**Aim of the task**
In the data beneath this task, how many lines contain "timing"? Answer with the number only.
*** Opening of Provided records ***
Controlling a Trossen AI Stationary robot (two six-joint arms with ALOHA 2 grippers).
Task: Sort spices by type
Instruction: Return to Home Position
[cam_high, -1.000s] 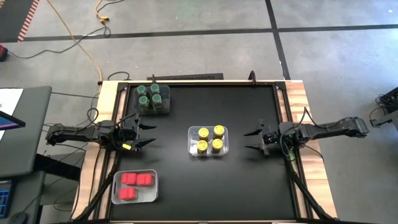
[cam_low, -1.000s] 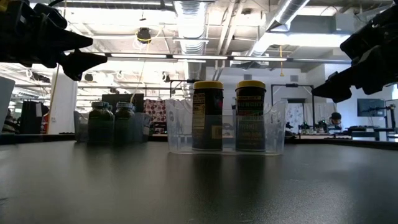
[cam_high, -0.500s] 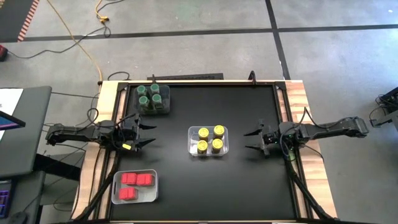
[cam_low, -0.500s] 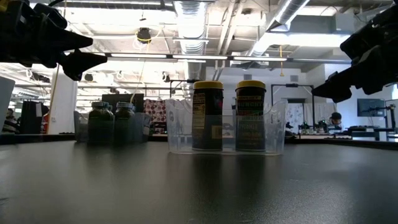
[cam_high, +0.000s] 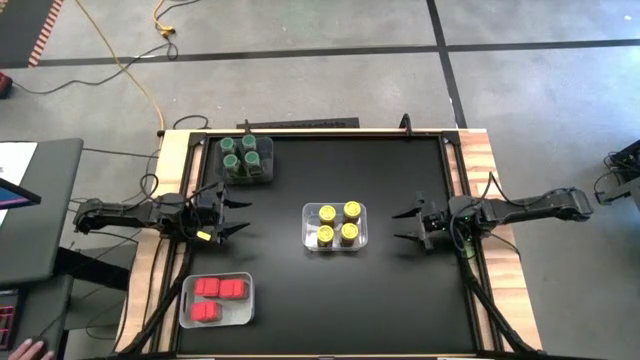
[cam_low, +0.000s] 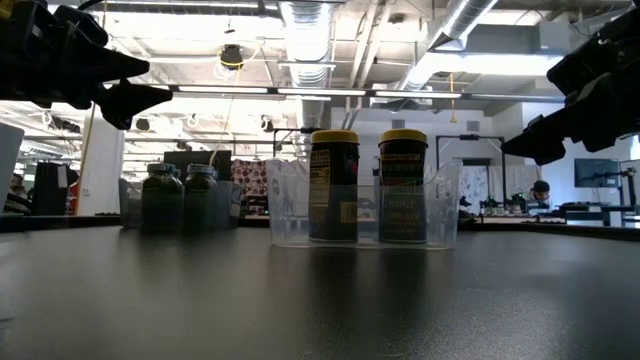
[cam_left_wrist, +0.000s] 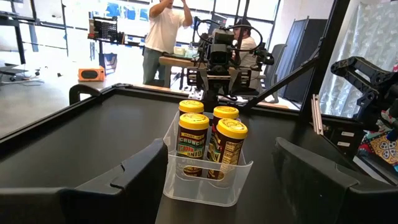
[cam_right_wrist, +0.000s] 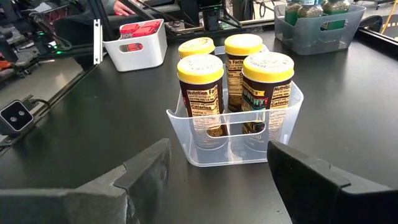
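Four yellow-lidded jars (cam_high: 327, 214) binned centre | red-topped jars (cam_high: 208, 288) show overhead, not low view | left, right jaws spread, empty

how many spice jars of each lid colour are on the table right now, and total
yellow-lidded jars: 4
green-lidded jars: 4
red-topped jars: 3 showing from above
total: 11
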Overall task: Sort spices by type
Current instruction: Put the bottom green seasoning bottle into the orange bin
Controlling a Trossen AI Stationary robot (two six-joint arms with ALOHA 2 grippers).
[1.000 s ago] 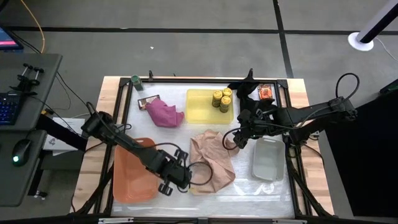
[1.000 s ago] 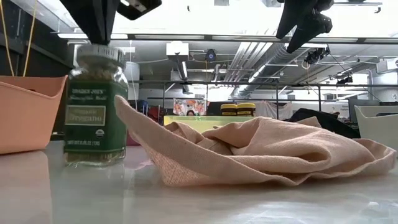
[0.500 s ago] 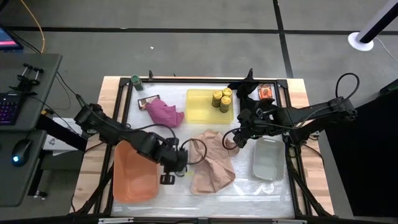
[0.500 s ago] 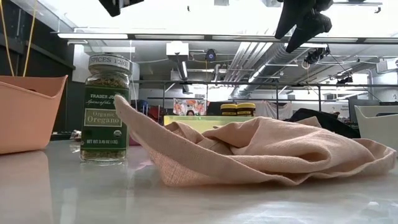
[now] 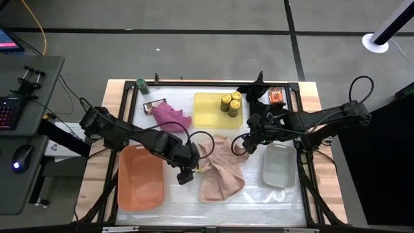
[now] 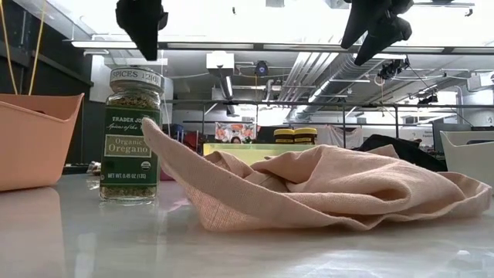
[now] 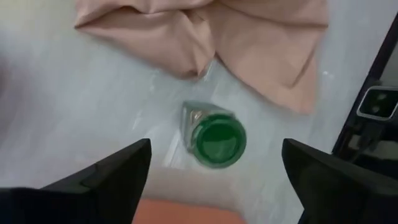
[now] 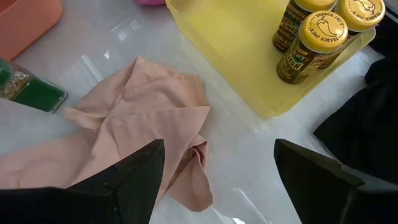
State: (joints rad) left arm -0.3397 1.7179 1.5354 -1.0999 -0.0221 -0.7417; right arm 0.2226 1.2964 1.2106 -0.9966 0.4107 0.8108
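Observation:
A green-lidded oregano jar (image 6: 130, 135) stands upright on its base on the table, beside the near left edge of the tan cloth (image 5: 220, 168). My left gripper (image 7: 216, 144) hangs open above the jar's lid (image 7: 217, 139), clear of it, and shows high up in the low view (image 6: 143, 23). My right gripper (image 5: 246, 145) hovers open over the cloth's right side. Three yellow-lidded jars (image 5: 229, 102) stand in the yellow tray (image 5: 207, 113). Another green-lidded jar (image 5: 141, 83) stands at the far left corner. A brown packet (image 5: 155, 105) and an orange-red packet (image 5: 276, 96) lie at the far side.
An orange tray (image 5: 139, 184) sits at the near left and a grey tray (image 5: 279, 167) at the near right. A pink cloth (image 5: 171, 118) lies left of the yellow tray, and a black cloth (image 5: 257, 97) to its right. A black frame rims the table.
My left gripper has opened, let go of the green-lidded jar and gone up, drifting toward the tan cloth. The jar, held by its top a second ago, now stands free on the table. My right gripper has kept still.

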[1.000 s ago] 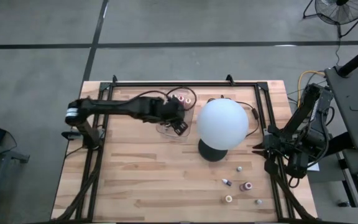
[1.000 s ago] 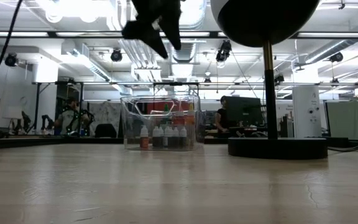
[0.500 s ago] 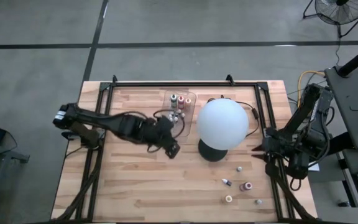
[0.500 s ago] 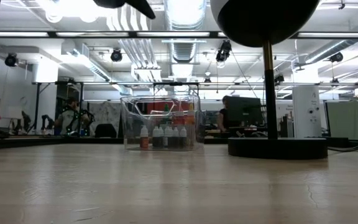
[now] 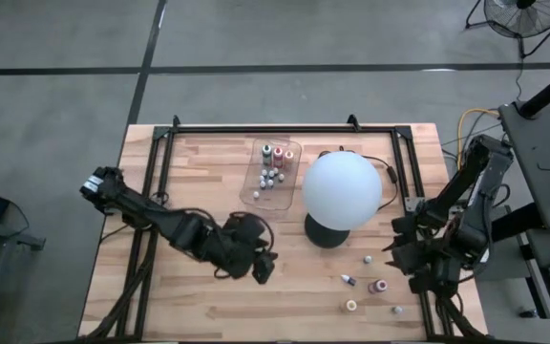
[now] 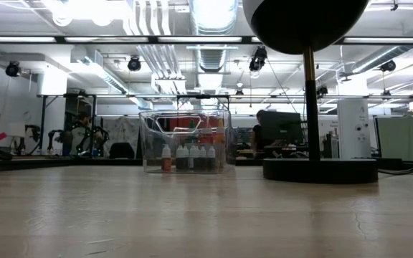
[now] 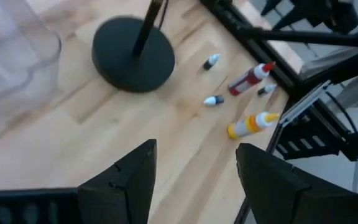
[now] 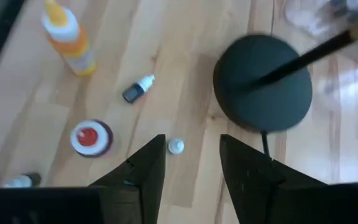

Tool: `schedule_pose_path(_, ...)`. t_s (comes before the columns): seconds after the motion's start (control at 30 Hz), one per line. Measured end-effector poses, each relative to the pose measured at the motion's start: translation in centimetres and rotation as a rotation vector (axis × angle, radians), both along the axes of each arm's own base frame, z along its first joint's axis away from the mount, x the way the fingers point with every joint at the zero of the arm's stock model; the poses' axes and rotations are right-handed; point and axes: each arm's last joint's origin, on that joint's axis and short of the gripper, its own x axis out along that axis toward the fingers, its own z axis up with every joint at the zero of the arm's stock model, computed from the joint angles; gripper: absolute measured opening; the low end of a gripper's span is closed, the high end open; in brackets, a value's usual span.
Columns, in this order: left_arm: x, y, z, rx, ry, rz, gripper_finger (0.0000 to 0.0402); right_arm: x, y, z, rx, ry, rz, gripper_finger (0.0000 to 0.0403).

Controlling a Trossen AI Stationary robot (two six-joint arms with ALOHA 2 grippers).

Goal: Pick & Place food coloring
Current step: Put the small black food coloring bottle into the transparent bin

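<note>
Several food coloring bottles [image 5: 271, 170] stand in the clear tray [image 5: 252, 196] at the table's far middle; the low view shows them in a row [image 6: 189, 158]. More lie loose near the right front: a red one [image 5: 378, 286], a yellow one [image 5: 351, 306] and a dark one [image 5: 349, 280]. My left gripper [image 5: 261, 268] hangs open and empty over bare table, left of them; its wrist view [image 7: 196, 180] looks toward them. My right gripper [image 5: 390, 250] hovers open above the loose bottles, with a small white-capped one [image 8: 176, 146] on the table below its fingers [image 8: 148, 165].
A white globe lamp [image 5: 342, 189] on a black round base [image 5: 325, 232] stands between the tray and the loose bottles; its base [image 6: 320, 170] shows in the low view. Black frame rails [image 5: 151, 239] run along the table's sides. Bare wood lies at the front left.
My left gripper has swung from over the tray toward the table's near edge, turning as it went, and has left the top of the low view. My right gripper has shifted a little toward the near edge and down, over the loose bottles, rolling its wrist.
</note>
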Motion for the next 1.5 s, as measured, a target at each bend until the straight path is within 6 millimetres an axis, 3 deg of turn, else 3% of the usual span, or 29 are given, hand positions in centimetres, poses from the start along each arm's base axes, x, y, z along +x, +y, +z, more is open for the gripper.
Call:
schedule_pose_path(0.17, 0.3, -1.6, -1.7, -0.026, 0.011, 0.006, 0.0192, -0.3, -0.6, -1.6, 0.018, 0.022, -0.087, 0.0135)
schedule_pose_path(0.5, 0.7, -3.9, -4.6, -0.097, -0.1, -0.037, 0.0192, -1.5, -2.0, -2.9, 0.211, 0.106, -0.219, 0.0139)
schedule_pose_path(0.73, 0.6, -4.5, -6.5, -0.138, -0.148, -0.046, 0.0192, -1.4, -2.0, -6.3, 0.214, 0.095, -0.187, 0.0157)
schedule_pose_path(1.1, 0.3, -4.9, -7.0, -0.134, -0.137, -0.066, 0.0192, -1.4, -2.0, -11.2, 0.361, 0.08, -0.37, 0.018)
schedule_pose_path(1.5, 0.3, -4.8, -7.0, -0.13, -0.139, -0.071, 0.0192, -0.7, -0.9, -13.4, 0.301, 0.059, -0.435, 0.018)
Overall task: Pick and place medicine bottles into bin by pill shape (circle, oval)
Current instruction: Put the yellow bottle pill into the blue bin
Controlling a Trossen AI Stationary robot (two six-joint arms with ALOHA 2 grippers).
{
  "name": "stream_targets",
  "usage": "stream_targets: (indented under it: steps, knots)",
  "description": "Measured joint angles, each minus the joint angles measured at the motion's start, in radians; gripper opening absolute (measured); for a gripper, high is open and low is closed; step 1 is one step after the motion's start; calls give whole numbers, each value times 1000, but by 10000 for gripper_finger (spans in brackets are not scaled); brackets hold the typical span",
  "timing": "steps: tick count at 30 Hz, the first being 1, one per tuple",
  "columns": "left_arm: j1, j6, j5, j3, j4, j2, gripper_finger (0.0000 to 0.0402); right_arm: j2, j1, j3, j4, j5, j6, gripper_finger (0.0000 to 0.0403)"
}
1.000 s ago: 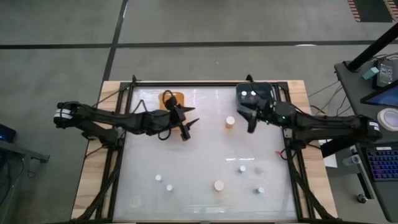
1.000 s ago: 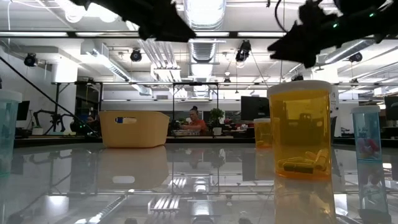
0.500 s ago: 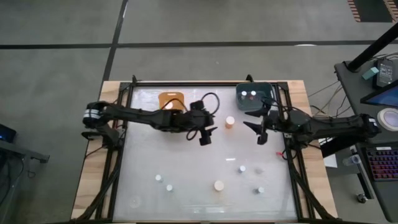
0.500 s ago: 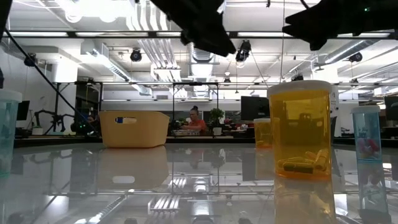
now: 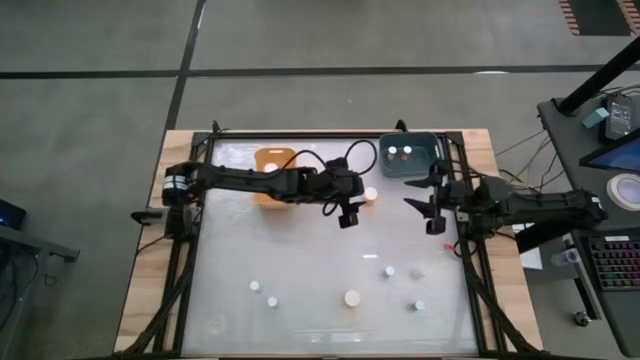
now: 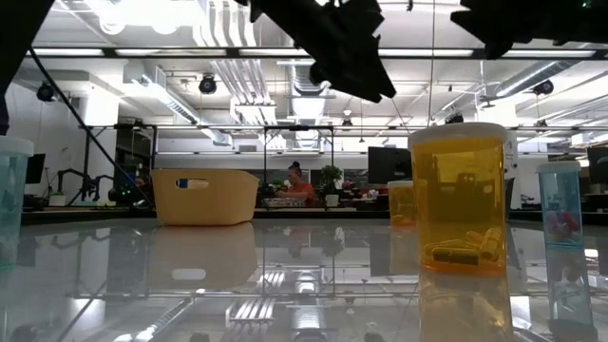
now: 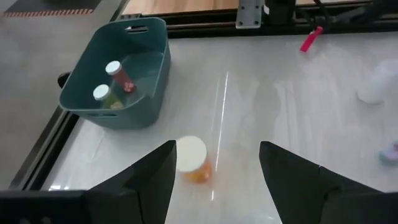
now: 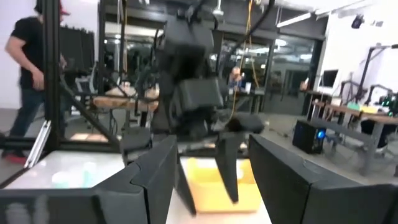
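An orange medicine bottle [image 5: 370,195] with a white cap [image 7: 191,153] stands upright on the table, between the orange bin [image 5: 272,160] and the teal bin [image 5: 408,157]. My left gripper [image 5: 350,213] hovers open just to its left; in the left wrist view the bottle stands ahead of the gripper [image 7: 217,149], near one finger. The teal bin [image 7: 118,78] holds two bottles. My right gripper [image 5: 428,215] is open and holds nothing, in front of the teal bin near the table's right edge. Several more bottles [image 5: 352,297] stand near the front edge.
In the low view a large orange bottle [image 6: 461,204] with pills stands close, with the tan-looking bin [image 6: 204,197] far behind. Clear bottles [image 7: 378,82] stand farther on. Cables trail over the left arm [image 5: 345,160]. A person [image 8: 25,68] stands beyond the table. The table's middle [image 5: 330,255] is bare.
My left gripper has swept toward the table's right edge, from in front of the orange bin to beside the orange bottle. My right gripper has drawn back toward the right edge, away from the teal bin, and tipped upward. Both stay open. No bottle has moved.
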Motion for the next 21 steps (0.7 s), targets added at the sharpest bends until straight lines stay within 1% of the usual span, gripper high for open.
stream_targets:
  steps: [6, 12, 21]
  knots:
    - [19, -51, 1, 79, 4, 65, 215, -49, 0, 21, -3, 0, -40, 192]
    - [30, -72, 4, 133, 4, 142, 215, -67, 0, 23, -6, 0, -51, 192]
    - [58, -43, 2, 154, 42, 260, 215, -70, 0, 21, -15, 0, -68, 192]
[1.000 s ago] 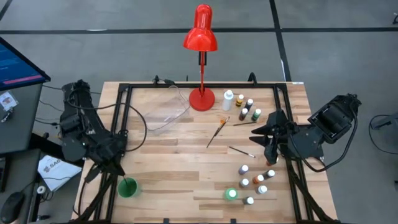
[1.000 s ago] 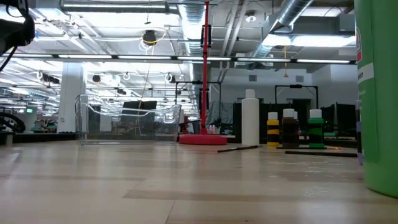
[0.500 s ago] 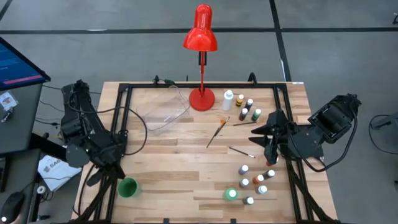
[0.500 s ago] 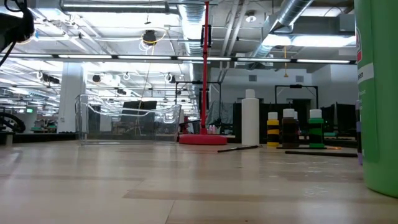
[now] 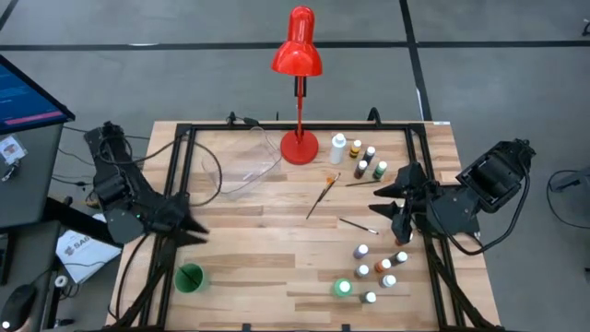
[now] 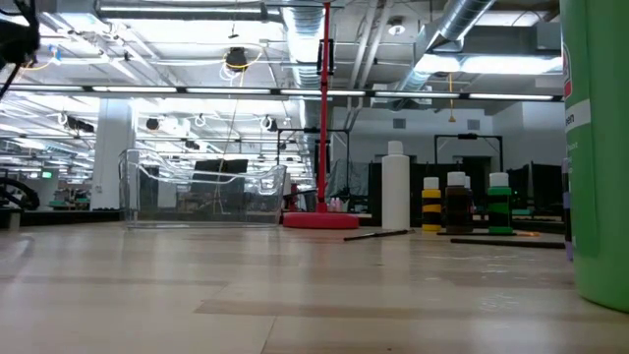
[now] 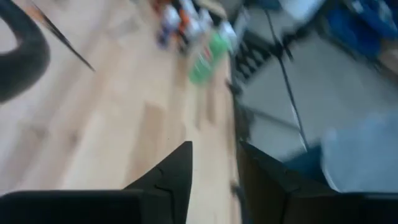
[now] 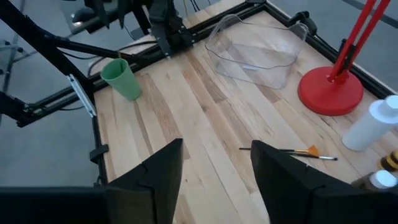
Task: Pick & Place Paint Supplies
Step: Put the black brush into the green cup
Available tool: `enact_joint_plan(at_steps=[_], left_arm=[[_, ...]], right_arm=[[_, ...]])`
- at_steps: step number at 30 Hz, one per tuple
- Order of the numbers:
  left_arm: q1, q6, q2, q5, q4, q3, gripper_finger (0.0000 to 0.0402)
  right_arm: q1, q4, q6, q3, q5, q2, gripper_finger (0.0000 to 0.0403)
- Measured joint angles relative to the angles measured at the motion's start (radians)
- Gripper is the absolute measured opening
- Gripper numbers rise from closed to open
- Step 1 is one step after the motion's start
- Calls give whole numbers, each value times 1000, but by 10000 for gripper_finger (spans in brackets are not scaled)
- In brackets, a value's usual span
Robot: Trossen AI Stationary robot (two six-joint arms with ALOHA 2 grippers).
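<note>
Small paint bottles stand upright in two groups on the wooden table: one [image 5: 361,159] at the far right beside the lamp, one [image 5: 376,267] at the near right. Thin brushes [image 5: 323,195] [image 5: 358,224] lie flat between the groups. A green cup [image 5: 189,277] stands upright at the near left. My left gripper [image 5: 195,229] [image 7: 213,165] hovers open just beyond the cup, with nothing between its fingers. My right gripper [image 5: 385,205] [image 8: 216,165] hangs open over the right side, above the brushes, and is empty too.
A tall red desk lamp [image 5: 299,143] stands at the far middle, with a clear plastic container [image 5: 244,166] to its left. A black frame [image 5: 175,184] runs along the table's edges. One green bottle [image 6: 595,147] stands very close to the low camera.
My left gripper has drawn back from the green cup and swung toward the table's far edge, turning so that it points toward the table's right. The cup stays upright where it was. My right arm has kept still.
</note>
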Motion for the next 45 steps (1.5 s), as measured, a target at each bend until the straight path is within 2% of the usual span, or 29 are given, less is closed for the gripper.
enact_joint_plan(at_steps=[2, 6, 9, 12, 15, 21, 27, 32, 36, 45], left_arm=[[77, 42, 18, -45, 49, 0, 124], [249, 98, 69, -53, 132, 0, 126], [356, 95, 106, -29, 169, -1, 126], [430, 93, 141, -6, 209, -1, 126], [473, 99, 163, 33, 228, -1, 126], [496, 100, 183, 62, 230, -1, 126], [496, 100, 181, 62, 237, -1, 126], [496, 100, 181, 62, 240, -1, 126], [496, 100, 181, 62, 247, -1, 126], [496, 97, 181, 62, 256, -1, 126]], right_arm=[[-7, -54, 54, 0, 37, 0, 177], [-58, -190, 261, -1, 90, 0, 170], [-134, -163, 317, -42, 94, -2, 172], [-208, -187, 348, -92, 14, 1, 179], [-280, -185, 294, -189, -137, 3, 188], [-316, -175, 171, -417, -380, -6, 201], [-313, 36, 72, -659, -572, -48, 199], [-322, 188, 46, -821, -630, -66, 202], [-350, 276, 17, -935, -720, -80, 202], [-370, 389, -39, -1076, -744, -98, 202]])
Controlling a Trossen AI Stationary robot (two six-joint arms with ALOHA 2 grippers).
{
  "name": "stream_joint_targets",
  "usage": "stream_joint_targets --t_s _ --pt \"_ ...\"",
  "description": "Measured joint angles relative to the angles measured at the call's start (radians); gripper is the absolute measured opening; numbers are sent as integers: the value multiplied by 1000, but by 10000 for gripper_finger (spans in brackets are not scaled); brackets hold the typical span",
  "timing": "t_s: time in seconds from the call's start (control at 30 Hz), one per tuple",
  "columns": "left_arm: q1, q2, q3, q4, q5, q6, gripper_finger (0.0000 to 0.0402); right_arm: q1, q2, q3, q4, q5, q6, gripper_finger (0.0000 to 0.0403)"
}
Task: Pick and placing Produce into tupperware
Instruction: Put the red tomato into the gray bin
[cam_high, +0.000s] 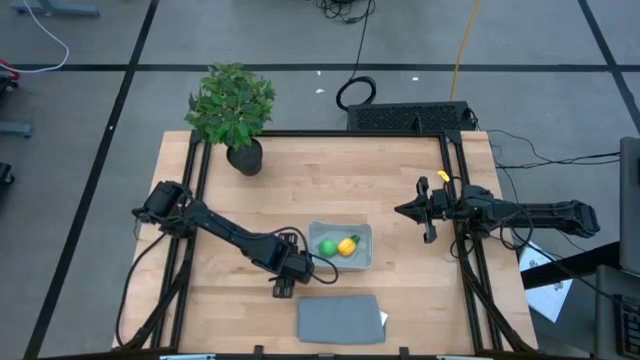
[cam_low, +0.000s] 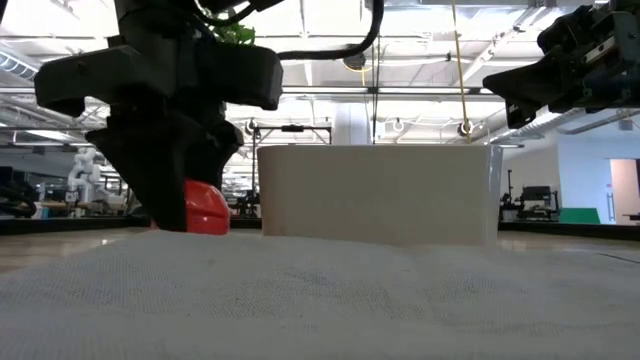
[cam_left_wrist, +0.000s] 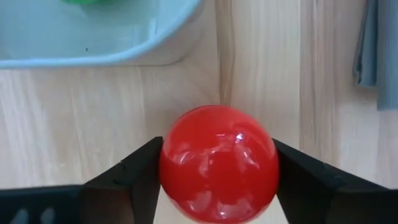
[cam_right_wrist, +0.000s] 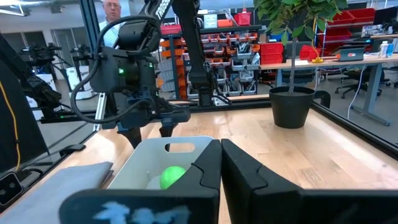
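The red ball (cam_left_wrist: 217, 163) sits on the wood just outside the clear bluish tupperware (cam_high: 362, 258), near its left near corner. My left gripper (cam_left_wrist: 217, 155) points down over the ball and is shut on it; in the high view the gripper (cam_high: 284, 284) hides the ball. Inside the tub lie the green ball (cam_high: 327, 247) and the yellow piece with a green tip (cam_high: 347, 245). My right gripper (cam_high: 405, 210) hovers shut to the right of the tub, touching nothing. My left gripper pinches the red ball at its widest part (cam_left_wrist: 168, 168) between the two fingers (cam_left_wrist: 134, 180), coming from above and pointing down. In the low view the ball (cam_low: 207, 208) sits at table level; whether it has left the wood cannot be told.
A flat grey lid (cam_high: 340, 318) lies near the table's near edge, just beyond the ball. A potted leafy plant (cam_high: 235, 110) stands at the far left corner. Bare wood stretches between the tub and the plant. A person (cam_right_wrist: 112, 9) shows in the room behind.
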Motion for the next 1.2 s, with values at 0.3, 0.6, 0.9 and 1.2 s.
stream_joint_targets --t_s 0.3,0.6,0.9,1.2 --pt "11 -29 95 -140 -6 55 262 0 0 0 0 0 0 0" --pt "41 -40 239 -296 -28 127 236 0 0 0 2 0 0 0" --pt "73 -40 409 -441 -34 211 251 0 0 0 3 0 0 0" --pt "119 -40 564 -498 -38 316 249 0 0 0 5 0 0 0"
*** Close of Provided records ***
**Exercise response**
2